Using RapidMiner H2O operators with existing H2O local server
I have noticed the previous discussion on using CUDA and GPUs with RM so this is a related query. I can run GPU based Tensorflow, Keras and MXNet from the RM Python interface and I can access local H2O server from R and Python. However, using the existing RM H2O operators seems like a very attractive option. So, I wonder if it is possible to configure RM client to connect to an existing H2O server rather than start a new H2O cluster each time an H2O operator is run (per session). In this way, you could link RM client with the H2O server supporting GPUs.

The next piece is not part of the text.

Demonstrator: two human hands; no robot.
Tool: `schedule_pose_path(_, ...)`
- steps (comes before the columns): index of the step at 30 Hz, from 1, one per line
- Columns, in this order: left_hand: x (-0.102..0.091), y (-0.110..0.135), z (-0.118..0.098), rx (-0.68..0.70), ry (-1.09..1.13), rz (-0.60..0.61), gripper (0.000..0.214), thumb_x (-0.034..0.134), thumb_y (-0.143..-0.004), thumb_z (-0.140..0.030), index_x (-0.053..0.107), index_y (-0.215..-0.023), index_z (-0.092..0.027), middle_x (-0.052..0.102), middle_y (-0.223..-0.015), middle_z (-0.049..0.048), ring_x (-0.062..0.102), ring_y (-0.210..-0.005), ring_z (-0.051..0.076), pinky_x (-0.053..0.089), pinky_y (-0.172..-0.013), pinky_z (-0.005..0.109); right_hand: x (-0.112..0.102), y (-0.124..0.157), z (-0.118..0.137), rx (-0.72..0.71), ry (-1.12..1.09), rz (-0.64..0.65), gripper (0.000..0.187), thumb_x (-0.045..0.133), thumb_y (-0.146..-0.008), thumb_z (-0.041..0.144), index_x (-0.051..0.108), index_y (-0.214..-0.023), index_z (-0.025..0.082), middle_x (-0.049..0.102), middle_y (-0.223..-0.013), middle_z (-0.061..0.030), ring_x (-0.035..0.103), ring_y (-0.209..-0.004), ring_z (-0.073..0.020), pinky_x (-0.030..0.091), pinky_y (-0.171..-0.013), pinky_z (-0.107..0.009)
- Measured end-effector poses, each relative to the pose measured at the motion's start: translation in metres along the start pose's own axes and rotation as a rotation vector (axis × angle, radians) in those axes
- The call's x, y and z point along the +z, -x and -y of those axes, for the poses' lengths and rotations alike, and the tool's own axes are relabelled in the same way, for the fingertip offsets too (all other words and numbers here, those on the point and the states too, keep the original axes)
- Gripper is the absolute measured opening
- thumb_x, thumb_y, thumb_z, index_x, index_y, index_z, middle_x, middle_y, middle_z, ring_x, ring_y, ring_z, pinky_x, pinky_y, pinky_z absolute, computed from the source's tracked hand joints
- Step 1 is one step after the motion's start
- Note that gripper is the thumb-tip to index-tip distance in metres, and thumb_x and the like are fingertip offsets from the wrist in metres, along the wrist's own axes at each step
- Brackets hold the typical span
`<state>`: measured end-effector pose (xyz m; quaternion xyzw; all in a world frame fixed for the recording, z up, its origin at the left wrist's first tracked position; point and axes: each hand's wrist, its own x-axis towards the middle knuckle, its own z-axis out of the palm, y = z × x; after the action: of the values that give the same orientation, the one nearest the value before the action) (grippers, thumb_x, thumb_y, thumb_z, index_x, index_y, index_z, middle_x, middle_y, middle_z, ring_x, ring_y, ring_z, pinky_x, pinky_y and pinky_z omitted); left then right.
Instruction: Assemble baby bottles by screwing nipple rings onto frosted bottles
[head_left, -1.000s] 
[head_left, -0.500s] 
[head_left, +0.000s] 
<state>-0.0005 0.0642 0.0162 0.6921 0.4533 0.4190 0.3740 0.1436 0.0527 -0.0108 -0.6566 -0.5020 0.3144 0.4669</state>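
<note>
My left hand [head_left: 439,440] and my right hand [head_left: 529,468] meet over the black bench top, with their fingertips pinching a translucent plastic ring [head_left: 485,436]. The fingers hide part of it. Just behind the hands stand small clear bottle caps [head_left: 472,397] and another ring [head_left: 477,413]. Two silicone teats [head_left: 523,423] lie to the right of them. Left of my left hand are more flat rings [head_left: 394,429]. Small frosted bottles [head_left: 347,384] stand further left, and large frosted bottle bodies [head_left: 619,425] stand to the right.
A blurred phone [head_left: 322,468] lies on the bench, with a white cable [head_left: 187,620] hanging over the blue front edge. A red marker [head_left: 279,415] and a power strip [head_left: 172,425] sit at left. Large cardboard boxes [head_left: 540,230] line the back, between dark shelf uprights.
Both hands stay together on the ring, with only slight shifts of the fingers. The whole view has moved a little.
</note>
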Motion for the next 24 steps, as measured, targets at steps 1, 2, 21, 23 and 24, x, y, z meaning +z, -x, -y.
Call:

Would it be possible without installing the Hadoop, Spark, etc.
I am using an educational license of RapidMiner Studio.
Jacob
Answers
-
That is an interesting idea indeed. Do you know if the H20 server have some sort of API to connect too?
0 -
Yes, the H2O has a range of APIs for different software, including REST API, which I think R and Python use to communicate with the H2O server. See:
http://docs.h2o.ai/h2o/latest-stable/h2o-docs/api-reference.html
Jacob
0 -
I suspect RapidMiner is doing it already as it starts a session with a H2O cluster and closes the connection when it exits. All that is needed is to provide the IP address and a port of the server if it exists and running, possibly as an extra section in the preferences?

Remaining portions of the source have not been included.